Distributed tracing systems play a crucial role in an enterprise APM ecosystem. This article shares Qunar Travel's practical experience in building such a system, starting from overall APM architecture design and describing performance‑optimizing practices and pitfalls in log collection, Kafka transmission, and Flink processing.

Background: Since 2012, open‑source APM components like SkyWalking and Jaeger have emerged, making distributed tracing indispensable for many companies. Qunar Travel, an OTA platform with search and transaction services, adopts a full‑sampling strategy for transaction traces due to its moderate traffic volume.

APM Architecture: The system combines agent‑based instrumentation and middleware‑level tracing, with log collection handled by a customized Apache Flume, data transport via Kafka, processing by Flink, and metrics stored in a time‑series database displayed through Prometheus + Grafana. The architecture diagram (see image) highlights the red‑marked areas that required major refactoring.

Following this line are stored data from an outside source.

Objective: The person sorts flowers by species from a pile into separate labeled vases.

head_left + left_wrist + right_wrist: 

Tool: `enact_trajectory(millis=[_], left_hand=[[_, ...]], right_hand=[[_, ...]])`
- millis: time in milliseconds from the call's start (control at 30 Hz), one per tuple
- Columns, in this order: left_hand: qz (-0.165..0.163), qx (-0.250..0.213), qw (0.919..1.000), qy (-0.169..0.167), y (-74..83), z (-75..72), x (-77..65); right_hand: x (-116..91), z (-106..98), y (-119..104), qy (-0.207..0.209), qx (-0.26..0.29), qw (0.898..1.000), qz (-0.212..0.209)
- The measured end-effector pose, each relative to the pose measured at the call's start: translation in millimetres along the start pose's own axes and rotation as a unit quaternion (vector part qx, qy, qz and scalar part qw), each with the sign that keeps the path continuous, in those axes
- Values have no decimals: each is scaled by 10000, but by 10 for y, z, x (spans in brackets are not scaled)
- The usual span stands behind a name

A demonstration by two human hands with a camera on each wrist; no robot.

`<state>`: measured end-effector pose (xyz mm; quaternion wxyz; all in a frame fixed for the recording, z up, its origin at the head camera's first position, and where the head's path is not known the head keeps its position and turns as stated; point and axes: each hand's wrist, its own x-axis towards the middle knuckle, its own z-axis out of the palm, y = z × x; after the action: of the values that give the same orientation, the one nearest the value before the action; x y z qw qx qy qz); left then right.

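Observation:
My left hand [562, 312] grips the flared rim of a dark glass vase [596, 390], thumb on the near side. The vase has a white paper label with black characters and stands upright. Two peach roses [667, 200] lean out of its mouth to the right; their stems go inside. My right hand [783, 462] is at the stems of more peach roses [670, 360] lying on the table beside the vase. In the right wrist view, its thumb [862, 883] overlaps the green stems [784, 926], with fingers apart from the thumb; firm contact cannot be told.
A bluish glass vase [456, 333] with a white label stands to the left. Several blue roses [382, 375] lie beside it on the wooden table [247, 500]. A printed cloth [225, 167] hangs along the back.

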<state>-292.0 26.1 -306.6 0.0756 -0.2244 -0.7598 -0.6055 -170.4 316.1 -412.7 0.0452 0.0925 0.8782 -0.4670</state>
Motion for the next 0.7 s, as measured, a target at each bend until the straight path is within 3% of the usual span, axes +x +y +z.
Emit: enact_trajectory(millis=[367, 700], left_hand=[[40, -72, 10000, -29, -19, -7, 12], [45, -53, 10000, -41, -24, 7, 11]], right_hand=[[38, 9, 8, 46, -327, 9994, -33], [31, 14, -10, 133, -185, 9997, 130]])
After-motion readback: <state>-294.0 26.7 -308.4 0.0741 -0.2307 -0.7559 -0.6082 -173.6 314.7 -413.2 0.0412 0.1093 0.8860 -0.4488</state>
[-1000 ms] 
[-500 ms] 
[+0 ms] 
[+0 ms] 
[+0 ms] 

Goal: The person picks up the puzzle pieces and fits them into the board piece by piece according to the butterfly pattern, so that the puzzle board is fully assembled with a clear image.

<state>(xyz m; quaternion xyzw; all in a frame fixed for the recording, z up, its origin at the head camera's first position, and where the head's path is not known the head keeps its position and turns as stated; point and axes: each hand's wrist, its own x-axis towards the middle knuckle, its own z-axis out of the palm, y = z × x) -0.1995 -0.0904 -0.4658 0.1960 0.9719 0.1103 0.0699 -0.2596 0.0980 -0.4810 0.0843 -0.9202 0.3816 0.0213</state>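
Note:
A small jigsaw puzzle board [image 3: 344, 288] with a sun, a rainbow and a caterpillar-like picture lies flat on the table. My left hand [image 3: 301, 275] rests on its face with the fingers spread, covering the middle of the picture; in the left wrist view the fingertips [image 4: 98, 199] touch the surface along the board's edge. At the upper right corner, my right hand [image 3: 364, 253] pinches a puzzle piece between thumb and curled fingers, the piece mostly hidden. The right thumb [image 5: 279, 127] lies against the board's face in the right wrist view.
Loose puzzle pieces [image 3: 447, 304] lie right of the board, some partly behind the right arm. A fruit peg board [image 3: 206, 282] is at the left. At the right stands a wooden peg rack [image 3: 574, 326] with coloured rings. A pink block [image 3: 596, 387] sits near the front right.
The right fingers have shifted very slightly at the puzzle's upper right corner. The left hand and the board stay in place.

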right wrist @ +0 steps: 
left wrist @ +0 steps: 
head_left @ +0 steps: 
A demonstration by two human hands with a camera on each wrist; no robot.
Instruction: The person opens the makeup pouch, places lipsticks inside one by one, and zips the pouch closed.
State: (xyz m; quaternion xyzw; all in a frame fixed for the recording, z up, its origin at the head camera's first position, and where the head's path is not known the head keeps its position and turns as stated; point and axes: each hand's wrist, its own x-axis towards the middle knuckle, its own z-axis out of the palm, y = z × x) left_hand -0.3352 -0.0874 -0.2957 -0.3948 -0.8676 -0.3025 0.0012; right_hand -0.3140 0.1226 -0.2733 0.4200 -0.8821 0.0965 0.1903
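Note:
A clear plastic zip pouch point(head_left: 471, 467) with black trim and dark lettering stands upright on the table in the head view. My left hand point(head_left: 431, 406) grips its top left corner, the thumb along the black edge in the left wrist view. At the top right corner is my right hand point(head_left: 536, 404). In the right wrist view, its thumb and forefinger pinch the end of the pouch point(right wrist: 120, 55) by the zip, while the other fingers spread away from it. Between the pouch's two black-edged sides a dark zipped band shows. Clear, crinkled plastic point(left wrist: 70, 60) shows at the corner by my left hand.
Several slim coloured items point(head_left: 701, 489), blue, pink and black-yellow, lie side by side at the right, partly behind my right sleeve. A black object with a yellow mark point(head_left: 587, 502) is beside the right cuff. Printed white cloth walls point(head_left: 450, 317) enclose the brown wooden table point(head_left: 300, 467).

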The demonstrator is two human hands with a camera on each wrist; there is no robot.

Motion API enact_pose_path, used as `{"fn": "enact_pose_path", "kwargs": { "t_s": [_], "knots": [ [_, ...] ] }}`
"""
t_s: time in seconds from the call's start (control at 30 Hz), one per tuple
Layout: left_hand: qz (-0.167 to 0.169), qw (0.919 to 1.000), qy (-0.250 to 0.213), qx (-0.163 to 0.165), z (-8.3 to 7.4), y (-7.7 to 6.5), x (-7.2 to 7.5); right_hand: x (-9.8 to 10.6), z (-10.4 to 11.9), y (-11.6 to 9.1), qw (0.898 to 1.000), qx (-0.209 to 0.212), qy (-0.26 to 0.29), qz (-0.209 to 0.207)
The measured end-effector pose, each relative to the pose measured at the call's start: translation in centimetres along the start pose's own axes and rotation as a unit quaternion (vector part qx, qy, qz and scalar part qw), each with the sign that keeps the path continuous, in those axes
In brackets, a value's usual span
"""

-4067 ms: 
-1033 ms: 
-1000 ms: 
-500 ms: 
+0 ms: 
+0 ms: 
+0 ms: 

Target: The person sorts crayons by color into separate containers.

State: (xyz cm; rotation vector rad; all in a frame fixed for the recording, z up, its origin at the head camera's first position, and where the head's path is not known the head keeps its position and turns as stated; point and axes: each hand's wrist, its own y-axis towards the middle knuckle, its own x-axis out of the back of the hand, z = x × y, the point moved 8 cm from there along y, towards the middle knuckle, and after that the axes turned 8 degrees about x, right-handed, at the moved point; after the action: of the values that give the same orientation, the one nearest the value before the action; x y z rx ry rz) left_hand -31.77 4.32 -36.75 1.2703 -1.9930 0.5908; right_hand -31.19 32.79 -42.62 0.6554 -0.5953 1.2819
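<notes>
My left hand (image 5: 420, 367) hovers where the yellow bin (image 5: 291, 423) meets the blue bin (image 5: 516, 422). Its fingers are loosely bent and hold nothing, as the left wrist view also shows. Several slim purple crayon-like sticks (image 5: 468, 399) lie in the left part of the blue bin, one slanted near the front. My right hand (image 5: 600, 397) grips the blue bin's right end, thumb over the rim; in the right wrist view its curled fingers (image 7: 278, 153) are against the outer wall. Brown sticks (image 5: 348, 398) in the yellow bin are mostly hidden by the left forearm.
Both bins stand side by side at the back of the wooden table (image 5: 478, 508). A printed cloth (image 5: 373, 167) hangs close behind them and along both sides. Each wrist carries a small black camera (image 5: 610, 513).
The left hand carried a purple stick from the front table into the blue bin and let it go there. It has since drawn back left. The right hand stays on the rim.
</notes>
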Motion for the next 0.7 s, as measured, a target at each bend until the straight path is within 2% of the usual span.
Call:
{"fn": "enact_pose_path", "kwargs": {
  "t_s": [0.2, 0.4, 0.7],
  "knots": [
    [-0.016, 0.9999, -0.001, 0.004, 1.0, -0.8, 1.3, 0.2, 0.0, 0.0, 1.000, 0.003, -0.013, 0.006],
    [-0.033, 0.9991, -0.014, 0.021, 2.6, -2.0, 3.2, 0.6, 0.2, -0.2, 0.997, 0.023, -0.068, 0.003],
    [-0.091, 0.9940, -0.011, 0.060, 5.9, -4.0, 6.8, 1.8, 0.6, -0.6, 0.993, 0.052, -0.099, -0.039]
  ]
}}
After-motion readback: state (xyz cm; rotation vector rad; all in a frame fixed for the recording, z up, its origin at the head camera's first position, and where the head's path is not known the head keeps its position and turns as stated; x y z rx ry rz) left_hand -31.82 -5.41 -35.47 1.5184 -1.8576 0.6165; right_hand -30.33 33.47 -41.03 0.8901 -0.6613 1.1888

Log‑Collection Bottlenecks: Issues included trace data interruption, limited asynchronous queue length, single‑threaded log reading, and synchronous Kafka sending. Optimizations added a longer async queue, batch reading, and asynchronous Kafka sends, boosting throughput to 80‑100 billion records per minute.

Kafka Cluster Issues: Under high concurrency, connection failures and thread starvation occurred due to exhausted network connections and overloaded request processors. Removing problematic nodes and increasing memory restored stability, achieving over 170 million messages per minute.

Flink Task Optimization: The massive QPS (400 w‑1 M) data flow required careful task splitting to avoid back‑pressure. Strategies included balancing sub‑task consumption, ensuring sufficient memory for operators, replacing windows with in‑memory maps, and using shared groups to reduce network overhead. After tuning, average write throughput reached 4 M QPS with ~600 ms latency.

Value of APM and Trace Data: APM helps untangle complex service topologies and pinpoint problems more precisely than pure monitoring. By correlating trace and metric data—using time, count, and rate‑based sampling strategies—developers can quickly locate anomalies, reduce debugging time, and improve system reliability.

Conclusion and Outlook: The three core components—log collection, transmission link management, and Flink task optimization—address high‑volume, high‑concurrency challenges. Continuous exploration of trace data value will further enhance performance, user experience, and risk mitigation for large‑scale distributed systems.